Stored items
■ ■ ■ ■ ■ ■ ■

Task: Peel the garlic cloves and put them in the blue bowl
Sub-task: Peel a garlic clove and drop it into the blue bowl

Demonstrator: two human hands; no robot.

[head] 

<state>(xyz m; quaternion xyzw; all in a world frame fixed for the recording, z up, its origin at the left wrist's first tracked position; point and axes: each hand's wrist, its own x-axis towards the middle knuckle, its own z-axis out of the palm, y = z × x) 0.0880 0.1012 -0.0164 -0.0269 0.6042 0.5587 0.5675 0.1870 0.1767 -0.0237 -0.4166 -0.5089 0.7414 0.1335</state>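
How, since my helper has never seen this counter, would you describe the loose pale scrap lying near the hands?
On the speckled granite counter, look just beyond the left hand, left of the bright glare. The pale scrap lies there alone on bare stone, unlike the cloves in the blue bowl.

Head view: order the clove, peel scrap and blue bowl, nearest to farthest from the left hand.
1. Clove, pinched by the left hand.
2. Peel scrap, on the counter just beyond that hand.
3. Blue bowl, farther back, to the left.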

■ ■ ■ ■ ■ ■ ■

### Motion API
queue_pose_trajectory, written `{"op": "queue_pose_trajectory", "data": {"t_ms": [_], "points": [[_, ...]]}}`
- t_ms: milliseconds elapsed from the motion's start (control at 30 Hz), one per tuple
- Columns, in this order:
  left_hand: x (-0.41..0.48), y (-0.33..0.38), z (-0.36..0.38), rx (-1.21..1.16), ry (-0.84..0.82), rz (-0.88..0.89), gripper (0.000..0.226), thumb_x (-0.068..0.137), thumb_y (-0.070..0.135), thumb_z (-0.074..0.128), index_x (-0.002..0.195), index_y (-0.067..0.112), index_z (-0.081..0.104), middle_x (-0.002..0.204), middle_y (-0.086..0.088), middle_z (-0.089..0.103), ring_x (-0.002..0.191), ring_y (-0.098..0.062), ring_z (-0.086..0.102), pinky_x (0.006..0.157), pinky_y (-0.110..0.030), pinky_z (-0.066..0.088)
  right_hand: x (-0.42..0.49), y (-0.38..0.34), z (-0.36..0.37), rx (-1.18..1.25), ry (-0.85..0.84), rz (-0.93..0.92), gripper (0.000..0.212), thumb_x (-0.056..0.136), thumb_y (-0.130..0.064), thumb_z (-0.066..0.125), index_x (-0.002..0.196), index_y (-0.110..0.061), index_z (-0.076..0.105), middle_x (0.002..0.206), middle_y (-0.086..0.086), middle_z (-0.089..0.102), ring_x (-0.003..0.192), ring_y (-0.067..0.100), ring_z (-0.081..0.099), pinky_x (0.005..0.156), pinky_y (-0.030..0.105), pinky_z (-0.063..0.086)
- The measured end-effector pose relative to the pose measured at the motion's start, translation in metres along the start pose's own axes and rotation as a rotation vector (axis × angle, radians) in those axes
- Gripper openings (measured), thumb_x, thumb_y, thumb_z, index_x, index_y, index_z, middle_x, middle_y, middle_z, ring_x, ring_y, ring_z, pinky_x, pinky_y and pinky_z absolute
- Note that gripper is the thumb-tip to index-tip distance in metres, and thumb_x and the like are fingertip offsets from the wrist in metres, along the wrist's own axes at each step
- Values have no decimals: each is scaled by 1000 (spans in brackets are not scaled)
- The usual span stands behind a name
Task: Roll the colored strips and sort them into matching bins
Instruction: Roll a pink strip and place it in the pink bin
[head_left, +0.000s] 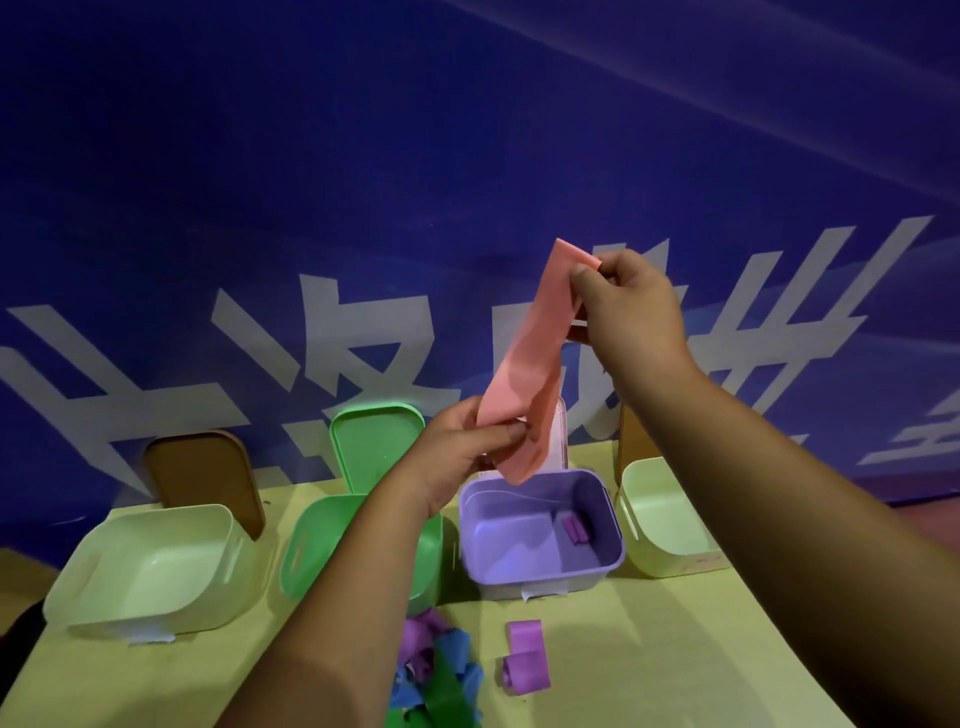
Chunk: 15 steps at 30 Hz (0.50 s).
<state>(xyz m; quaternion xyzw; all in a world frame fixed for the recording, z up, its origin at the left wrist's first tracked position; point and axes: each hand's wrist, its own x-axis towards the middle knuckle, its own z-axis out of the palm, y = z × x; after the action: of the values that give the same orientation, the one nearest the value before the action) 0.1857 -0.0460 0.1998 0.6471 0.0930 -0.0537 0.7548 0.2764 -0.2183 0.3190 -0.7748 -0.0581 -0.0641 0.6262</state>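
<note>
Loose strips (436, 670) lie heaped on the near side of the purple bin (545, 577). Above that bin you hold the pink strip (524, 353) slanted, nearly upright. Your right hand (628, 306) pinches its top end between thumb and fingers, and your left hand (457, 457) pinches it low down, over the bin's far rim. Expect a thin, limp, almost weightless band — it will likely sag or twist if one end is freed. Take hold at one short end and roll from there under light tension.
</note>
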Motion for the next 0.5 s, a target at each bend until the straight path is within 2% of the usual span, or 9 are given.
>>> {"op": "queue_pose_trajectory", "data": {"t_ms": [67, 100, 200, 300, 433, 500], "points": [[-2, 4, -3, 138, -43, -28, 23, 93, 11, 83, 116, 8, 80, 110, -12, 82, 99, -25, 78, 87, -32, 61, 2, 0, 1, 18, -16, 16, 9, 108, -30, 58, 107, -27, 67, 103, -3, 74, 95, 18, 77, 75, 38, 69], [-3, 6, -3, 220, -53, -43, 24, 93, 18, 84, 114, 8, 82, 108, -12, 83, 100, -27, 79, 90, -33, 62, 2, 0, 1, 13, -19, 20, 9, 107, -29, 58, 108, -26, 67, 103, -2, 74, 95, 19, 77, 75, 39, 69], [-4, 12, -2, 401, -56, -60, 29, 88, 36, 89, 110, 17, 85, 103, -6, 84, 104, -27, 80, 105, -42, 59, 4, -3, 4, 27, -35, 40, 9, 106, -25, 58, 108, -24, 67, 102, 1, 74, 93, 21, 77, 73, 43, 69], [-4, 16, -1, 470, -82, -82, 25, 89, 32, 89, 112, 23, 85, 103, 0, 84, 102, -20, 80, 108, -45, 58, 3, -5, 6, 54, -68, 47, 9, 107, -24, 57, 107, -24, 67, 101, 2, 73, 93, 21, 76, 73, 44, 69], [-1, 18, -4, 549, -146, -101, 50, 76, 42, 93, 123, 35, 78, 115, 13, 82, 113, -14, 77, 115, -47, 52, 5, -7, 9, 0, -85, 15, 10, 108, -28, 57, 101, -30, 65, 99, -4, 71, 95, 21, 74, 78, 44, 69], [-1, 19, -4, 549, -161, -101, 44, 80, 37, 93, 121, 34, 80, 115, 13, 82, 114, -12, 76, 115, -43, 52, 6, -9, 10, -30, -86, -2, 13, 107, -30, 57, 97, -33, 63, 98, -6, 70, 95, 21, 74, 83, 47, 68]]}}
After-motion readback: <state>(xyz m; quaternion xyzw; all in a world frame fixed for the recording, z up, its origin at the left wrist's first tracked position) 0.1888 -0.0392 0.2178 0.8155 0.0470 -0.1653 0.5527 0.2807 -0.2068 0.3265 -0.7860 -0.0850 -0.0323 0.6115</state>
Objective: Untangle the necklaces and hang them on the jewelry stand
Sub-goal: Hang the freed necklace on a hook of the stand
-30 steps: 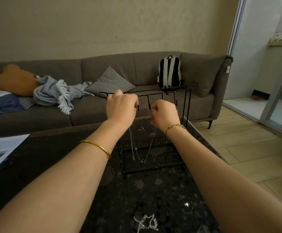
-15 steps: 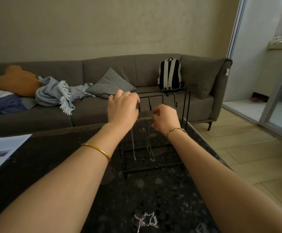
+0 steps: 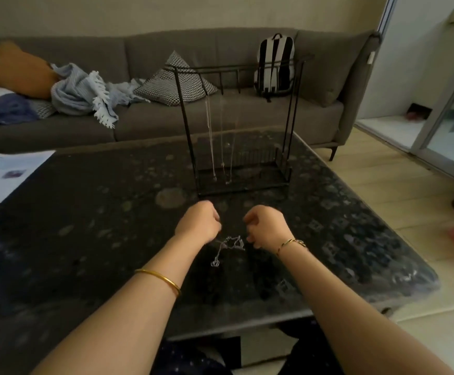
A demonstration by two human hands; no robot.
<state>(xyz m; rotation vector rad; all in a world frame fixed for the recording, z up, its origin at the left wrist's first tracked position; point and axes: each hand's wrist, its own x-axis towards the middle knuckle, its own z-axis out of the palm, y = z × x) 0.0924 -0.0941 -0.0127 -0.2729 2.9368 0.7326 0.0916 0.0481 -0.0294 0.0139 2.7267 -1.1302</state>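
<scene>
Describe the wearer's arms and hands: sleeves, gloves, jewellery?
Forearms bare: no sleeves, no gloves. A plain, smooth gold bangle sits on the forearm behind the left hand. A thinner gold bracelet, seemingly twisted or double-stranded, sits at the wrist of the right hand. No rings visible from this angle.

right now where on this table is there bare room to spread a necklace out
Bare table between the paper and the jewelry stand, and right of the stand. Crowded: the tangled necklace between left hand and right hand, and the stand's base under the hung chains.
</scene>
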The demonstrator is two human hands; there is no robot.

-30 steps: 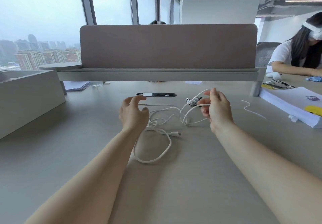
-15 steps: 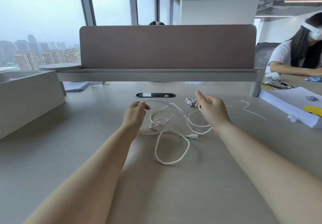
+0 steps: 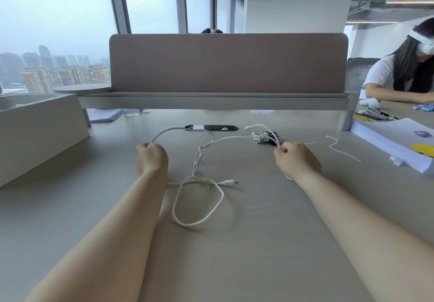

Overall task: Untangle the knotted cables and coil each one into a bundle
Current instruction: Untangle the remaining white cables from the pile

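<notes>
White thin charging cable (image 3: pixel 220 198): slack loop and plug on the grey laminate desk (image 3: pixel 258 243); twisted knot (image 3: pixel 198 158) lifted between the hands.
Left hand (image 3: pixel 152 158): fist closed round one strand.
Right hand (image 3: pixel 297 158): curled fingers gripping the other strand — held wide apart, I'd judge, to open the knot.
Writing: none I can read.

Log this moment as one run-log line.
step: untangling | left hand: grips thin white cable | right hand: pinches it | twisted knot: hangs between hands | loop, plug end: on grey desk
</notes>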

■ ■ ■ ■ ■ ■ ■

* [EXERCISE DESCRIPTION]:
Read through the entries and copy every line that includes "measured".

* [SOLUTION BELOW]:
- The measured end-effector pose relative to the pose measured at the motion's start, translation in metres along the start pose's own axes and rotation as a rotation vector (axis × angle, radians) in those axes
- Gripper openings (measured), thumb_x, thumb_y, thumb_z, index_x, index_y, index_z, middle_x, middle_y, middle_z, ring_x, ring_y, ring_z, pinky_x, pinky_y and pinky_z absolute

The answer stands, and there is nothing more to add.